Task instructions. Keep the pictures out while you transcribe the listing below exactly.

::: Data under study

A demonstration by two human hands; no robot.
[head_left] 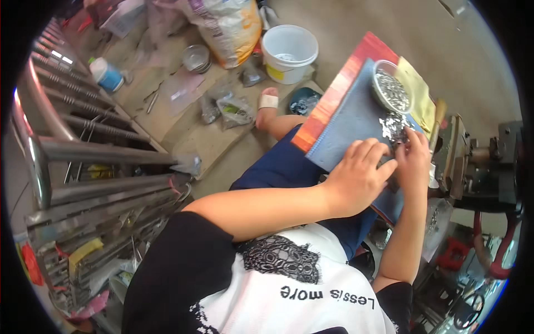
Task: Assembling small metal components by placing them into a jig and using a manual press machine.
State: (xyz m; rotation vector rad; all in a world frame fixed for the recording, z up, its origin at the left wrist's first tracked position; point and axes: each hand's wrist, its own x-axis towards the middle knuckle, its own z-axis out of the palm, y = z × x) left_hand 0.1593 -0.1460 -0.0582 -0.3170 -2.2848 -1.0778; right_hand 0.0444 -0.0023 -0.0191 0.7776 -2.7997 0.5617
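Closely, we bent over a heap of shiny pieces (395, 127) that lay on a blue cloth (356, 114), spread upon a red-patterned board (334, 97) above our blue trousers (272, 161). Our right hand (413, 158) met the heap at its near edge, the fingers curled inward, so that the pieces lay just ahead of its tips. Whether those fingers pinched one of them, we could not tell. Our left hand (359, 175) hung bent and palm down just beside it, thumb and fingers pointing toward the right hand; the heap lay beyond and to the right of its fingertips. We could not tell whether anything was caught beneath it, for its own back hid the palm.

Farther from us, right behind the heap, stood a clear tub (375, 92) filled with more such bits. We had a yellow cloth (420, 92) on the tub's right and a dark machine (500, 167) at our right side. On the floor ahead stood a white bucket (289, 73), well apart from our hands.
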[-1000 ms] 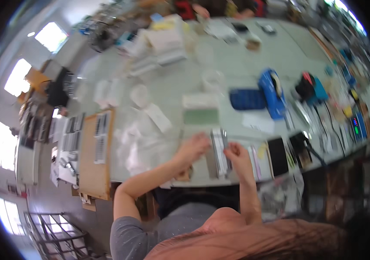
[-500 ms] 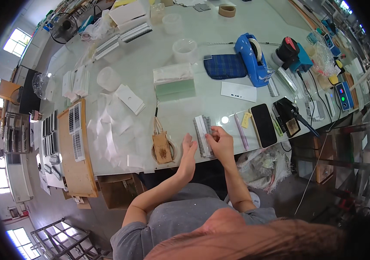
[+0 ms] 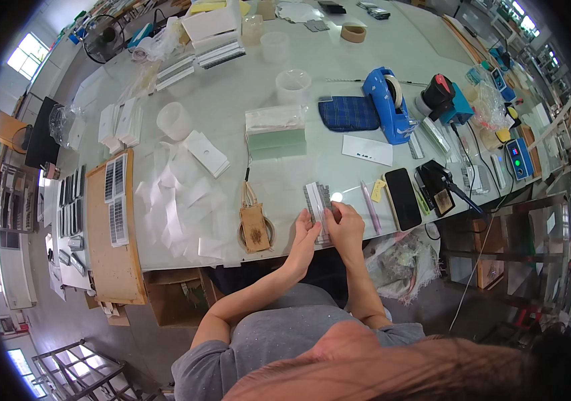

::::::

Worked solution.
A demonstration by two human hands; no robot.
[head_left] 
Task: Assembling small metal components by placing them into a jig and using a manual press machine.
State: (xyz m; rotation vector rad; all in a world frame fixed for the recording, z up, its origin at the left wrist's first tracked position; point and axes: each hand's wrist, its own x-axis towards the middle knuckle, its own z-axis out of the palm, y = z × x) left_hand 0.1593 -0.1460 -0.0582 -0.3170 -2.2848 -1.0778; right_hand 0.0444 -0.0023 -0.0191 0.7776 -2.7997 0.5617
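Closely, we bent over a heap of shiny pieces (395, 127) that lay on a blue cloth (356, 114), spread upon a red-patterned board (334, 97) above our blue trousers (272, 161). Our right hand (413, 158) met the heap at its near edge, the fingers curled inward, so that the pieces lay just ahead of its tips. Whether those fingers pinched one of them, we could not tell. Our left hand (359, 175) hung bent and palm down just beside it, thumb and fingers pointing toward the right hand; the heap lay beyond and to the right of its fingertips. We could not tell whether anything was caught beneath it, for its own back hid the palm.

Farther from us, right behind the heap, stood a clear tub (375, 92) filled with more such bits. We had a yellow cloth (420, 92) on the tub's right and a dark machine (500, 167) at our right side. On the floor ahead stood a white bucket (289, 73), well apart from our hands.
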[-1000 ms] 
[-500 ms] 
[+0 ms] 

This answer has been written out in full.